# Work instructions
Only one stretch of the data below is needed. Output the lines from the one with "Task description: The" up to and including the one with "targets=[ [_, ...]", exactly as they stand.
Provided data below:
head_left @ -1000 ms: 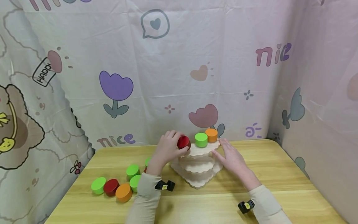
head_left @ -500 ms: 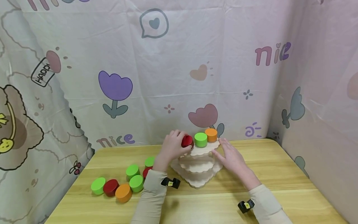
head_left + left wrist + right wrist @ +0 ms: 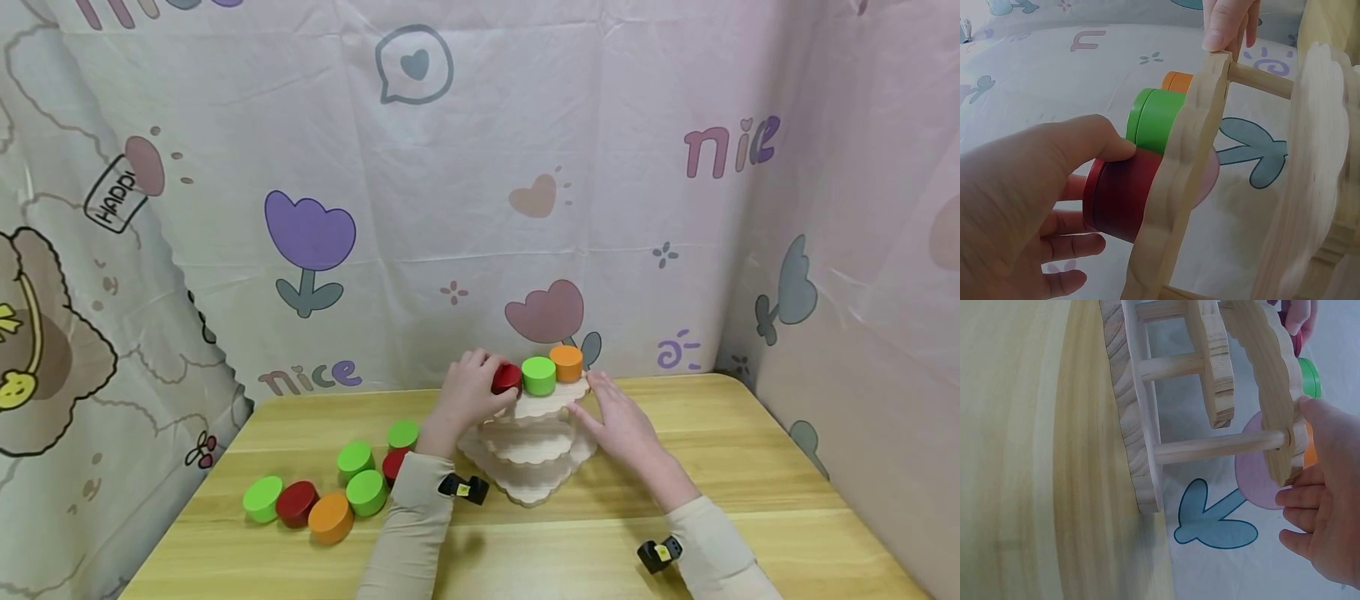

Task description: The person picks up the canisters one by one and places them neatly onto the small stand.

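My left hand [image 3: 467, 392] pinches a red round wooden block [image 3: 508, 379] between thumb and fingers, at the left end of the top tier of a scalloped wooden tiered stand [image 3: 528, 446]. In the left wrist view the red block [image 3: 1119, 194] sits against the top board, right beside a green block [image 3: 1157, 120]. An orange block [image 3: 566, 364] stands behind and right of the green one on the same tier. My right hand [image 3: 622, 421] holds the right end of the top board; the right wrist view shows thumb and fingertips at the board's edge [image 3: 1282, 394].
Several loose round blocks lie on the table left of the stand, among them a green block [image 3: 263, 500], a red block [image 3: 297, 504] and an orange block [image 3: 332, 518]. A patterned cloth [image 3: 450, 208] hangs behind the wooden table [image 3: 555, 558].
My left hand has slid the red block to the right along the top tier, up beside the green block. The right hand has stayed in place.
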The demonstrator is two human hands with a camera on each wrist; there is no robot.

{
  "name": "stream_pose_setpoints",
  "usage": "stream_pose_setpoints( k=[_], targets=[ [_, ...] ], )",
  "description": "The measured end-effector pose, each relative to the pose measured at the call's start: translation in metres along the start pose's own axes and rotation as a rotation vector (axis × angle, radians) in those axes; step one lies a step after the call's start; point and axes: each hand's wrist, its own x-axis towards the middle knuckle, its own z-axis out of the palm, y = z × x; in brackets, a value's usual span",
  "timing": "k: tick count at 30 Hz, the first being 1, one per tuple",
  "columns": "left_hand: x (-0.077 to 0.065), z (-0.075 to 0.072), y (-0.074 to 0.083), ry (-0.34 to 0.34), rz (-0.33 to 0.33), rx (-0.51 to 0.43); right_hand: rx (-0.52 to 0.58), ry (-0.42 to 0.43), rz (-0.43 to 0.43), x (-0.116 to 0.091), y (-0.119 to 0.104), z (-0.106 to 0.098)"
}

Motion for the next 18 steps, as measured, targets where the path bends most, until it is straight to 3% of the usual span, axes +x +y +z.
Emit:
stream_pose_setpoints(
  k=[9,18],
  targets=[
    [-0.003,-0.001,0.002,-0.002,0.016,0.016,0.002,-0.005,0.001,-0.001,0.000,0.000],
    [-0.018,-0.012,0.000,0.072,0.078,0.071,0.001,-0.004,-0.007,-0.002,-0.001,-0.002]
  ],
)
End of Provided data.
# Reply to the exercise
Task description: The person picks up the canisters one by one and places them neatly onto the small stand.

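My left hand [image 3: 467, 392] pinches a red round wooden block [image 3: 508, 379] between thumb and fingers, at the left end of the top tier of a scalloped wooden tiered stand [image 3: 528, 446]. In the left wrist view the red block [image 3: 1119, 194] sits against the top board, right beside a green block [image 3: 1157, 120]. An orange block [image 3: 566, 364] stands behind and right of the green one on the same tier. My right hand [image 3: 622, 421] holds the right end of the top board; the right wrist view shows thumb and fingertips at the board's edge [image 3: 1282, 394].
Several loose round blocks lie on the table left of the stand, among them a green block [image 3: 263, 500], a red block [image 3: 297, 504] and an orange block [image 3: 332, 518]. A patterned cloth [image 3: 450, 208] hangs behind the wooden table [image 3: 555, 558].
My left hand has slid the red block to the right along the top tier, up beside the green block. The right hand has stayed in place.
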The demonstrator is two human hands with a camera on each wrist; there is no robot.

{
  "name": "stream_pose_setpoints",
  "usage": "stream_pose_setpoints( k=[_], targets=[ [_, ...] ], )",

Nothing else is needed for the answer.